Similarly, in the Okanagan, first-year students will receive guidance from upper-level peer mentors on all facets of life at UBC, from social events to academic skills to connections to resources. UBC Okanagan runs UBC 101, an online orientation course that features everything from textbooks to housing to medical insurance and degree planning. The program is designed to provide a general introduction for new students to all things UBCO and is available online 24 hours a day, 365 days per year.

“While our priority is the health and safety of the UBC community, we are also committed to ensuring a high-quality virtual orientation that supports all our students in building and maintaining peer connections,” says Phil Bond, director of student development and advising in UBC Okanagan’s Office of the Associate Vice President, Students. “Orientation may be online this year, but that doesn’t mean the student experience has to be put on hold.”

Gaby Sunario, a third-year food science major who also works as a first-year experience student coordinator at the UBC Centre for Student Involvement and Careers, has been involved in the planning of UBC’s first virtual orientation.

As an international student whose family moved to Vancouver while she was in high school, Sunario credits her first-year orientation experience with helping her make new friends on campus, as well connect with other students from her home country of Indonesia.

“Orientation was the highlight of my entire UBC experience,” says Sunario. “I really saw the benefits that it had on my academic life as well as my social life and my sense of belonging to the UBC community, so it was important for me to give back to other students and contribute in my own way.”

Sunario says she is excited to help make UBC’s first-ever virtual orientation a success.

“Although we don’t get to meet face-to-face for orientation this year, we are all going through this experience together so we may as well approach it with optimism,” she says. “This has never been done before, but we are all trying our best to create the greatest virtual experience possible.”

Shiven Vinod Khera, a fourth-year international student in the Faculty of Management at UBC Okanagan, says orientation is also crucial in helping students shift from high school to university.

“Orientations do an absolutely fantastic job of letting students get a head start to smoothly transition from high school to university and I’m really grateful for my smooth transition which made the last three years the best years till date for me,” Khera says.

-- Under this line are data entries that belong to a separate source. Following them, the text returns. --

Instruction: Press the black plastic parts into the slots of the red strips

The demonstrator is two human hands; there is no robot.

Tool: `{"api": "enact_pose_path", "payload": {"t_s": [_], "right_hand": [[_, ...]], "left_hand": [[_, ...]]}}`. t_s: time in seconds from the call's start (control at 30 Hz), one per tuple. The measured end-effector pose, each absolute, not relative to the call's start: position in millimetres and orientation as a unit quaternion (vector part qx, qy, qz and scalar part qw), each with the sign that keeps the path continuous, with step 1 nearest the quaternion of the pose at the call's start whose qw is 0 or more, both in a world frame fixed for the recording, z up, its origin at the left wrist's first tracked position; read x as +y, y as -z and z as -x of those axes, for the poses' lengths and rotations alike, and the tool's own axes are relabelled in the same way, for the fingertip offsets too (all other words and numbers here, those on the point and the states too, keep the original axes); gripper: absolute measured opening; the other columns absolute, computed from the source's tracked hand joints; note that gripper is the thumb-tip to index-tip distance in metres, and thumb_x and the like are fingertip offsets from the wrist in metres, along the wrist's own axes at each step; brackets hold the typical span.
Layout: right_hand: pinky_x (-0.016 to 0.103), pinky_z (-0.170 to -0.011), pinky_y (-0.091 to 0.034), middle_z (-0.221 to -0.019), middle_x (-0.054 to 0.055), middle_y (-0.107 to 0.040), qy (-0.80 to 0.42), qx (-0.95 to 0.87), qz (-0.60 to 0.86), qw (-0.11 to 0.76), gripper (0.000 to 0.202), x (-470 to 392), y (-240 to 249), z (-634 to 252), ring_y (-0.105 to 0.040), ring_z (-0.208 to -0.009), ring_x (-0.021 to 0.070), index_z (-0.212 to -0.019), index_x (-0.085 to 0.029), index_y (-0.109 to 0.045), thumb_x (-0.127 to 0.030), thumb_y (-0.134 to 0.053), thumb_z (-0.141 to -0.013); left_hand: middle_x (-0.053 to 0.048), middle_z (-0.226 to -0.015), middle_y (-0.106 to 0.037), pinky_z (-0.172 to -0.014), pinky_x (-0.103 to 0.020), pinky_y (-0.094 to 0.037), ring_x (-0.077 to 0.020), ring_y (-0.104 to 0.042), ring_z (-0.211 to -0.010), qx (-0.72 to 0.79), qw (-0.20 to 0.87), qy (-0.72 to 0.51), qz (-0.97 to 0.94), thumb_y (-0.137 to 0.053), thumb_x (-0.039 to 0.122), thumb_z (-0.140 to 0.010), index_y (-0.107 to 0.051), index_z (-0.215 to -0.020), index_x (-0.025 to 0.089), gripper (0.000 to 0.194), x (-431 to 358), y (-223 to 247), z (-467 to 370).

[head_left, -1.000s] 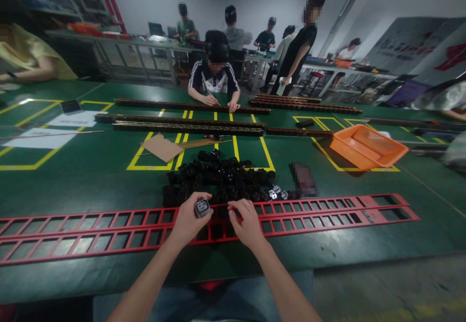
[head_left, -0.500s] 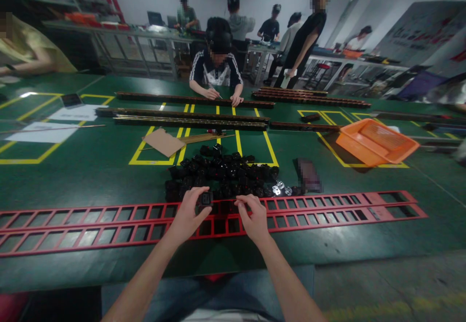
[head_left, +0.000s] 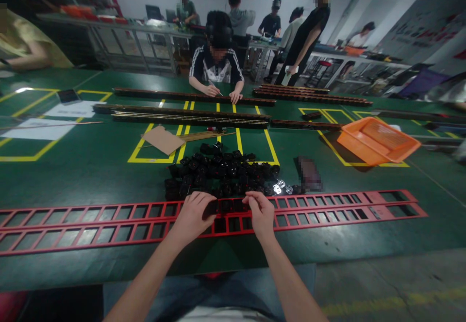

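Can't read any text here, tbh. The banner [head_left: 422,38] on the right has lettering [head_left: 424,37], but it's way too blurry.

1. From my head view, I see a green table [head_left: 109,266] marked with yellow tape [head_left: 271,147].
2. Along its near side I have a long red frame [head_left: 145,220] with two rows of openings.
3. Just beyond it sits a heap of small black parts [head_left: 222,170], with clear pieces [head_left: 279,187] at its right end.
4. Near those I make out a blurred dark brownish object [head_left: 309,172].
5. Farther right lies an orange tray [head_left: 358,147].
6. Past the heap I see brown cardboard [head_left: 162,140], thin sticks [head_left: 200,136] and long dark bars [head_left: 189,117].
7. At far left I find white sheets [head_left: 40,129].
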State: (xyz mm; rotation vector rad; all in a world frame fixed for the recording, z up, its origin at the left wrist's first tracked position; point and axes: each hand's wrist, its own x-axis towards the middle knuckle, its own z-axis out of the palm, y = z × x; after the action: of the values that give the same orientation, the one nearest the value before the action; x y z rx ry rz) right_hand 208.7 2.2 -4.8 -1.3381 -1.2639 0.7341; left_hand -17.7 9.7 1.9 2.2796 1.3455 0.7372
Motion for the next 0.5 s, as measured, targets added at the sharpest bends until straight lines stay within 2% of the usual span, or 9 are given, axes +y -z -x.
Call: {"api": "enact_pose_path", "payload": {"t_s": [0.3,0.5], "right_hand": [[0.029,-0.070,-0.052,-0.072,0.001,-0.070,-0.308,-0.553,0.569,0.525,0.018,1.7,2.0,-208.5,-0.066,-0.070,0.0168,-0.090,-0.019,-0.068,-0.027,-0.052,-0.089],[0.030,-0.070,-0.052,-0.072,0.001,-0.070,-0.300,-0.591,0.564,0.492,0.018,2.6,2.2,-207.1,-0.066,-0.070,0.0171,-0.090,-0.019,-0.068,-0.028,-0.052,-0.090]], "left_hand": [[-0.007,-0.109,-0.064,-0.091,-0.043,-0.044,-0.0254,-0.053,-0.102,0.462,0.202,-0.204,-0.839,-0.065,0.020,-0.080,-0.062,-0.114,0.023,0.035,18.5,-10.5,18.8],[-0.008,-0.109,-0.057,-0.093,-0.042,-0.047,-0.0256,-0.053,-0.103,0.479,0.207,-0.171,-0.836,-0.063,0.020,-0.082,-0.063,-0.116,0.020,0.033,19.0,-14.0,13.1]]}}
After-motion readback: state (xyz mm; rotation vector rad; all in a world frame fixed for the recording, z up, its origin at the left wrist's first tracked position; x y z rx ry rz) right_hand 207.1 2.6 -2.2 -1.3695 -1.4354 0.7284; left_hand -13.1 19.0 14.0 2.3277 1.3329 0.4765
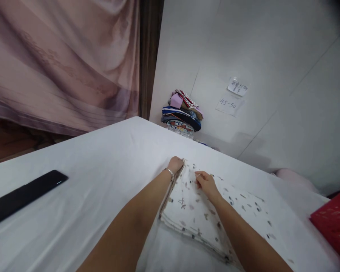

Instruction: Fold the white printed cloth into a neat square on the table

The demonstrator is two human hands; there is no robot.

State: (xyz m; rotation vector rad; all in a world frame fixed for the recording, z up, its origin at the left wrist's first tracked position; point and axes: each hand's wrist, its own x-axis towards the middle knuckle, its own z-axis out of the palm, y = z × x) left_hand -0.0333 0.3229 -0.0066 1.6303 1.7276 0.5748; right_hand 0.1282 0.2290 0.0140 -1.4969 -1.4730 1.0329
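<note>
A white cloth (198,215) with small brown and grey printed figures lies folded in several layers on the white-covered table. At its far left corner, my left hand (176,164) is closed on the folded edge, its fingertips partly hidden by the fabric. A beaded bracelet (170,173) circles that wrist. Over the upper middle of the cloth is my right hand (207,184), its fingers loosely bent and slightly apart, with nothing visible between them. Whether those fingertips touch the cloth is hard to tell. The printed fabric spreads further right, beyond my right forearm.
A long black flat object (25,194) lies at the left of the table (102,181). Folded, colourful fabrics (183,113) are stacked by the wall beyond the far edge. Handwritten paper labels (229,105) hang there. A red item (334,221) is at the right; a pink curtain (65,56) hangs left.
</note>
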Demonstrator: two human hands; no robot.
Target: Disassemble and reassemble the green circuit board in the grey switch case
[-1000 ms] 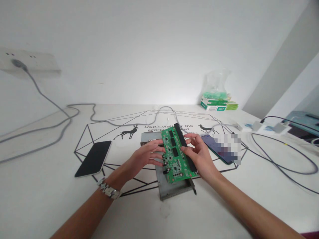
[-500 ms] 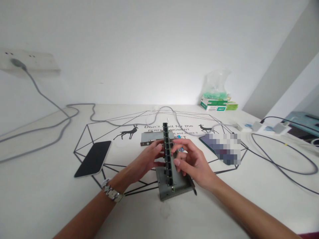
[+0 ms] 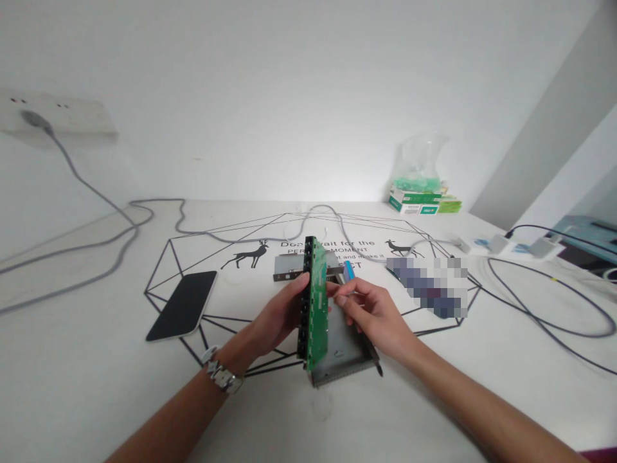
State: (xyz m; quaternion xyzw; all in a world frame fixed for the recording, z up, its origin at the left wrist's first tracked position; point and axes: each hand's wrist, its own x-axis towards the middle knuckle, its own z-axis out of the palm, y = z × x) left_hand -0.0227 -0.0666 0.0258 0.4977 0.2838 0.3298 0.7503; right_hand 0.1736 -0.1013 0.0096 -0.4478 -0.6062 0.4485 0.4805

“Even though orientations are online, they definitely hold a tremendous amount of importance and are a big asset for incoming students.”

About UBC's Okanagan campus

UBC’s Okanagan campus is an innovative hub for research and learning founded in 2005 in partnership with local Indigenous peoples, the Syilx Okanagan Nation, in whose territory the campus resides. As part of UBC—ranked among the world’s top 20 public universities—the Okanagan campus combines a globally recognized UBC education with a tight-knit and entrepreneurial community that welcomes students and faculty from around the world in British Columbia’s stunning Okanagan Valley.